▶ _Exercise goal_: Give only the number of lines in the data that include the string "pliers".

▶ _Dataset_:
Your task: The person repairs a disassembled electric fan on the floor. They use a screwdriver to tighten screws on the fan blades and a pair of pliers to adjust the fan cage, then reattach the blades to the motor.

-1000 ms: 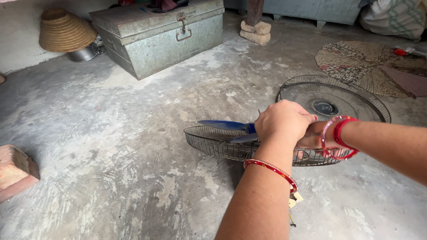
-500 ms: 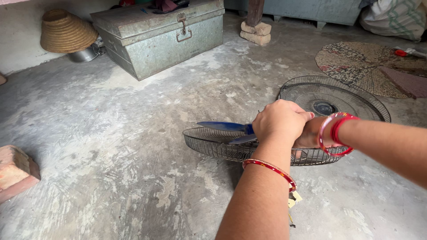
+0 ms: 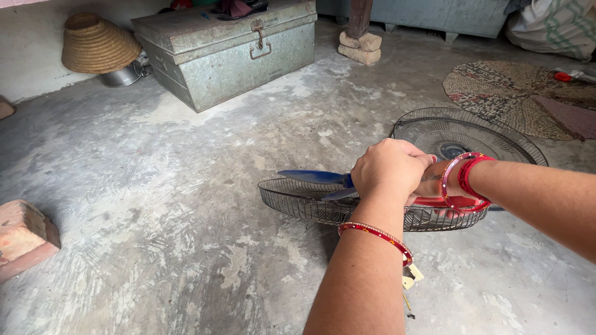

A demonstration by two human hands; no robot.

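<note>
Where the concrete floor (image 3: pixel 155 186) meets the left edge, a reddish brick (image 3: pixel 25 236) lies, and farther back an upturned woven basket (image 3: pixel 99 43) sits beside a grey metal trunk (image 3: pixel 230 53). Near the middle, a wire fan guard (image 3: pixel 310 205) rests on the floor like a shallow bowl, with a blue fan blade (image 3: pixel 310 177) poking out over its rim. The left hand (image 3: pixel 391 170) is curled shut over the blade's hub, fingers wrapped tight around it. The right hand (image 3: pixel 431 186) is tucked just behind the left and mostly hidden, so its grip cannot be told. A second fan guard (image 3: pixel 490 133) lies just behind, near a round woven mat (image 3: pixel 509 93).
</note>
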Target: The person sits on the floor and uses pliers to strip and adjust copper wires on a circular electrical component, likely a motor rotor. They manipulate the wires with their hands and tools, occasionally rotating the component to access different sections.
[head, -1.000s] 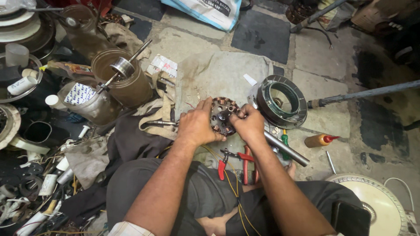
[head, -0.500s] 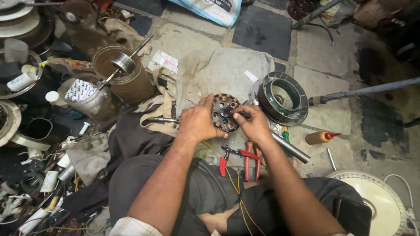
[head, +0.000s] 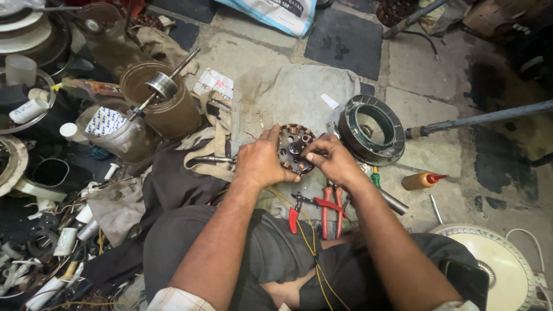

▶ _Solution to the problem_: 2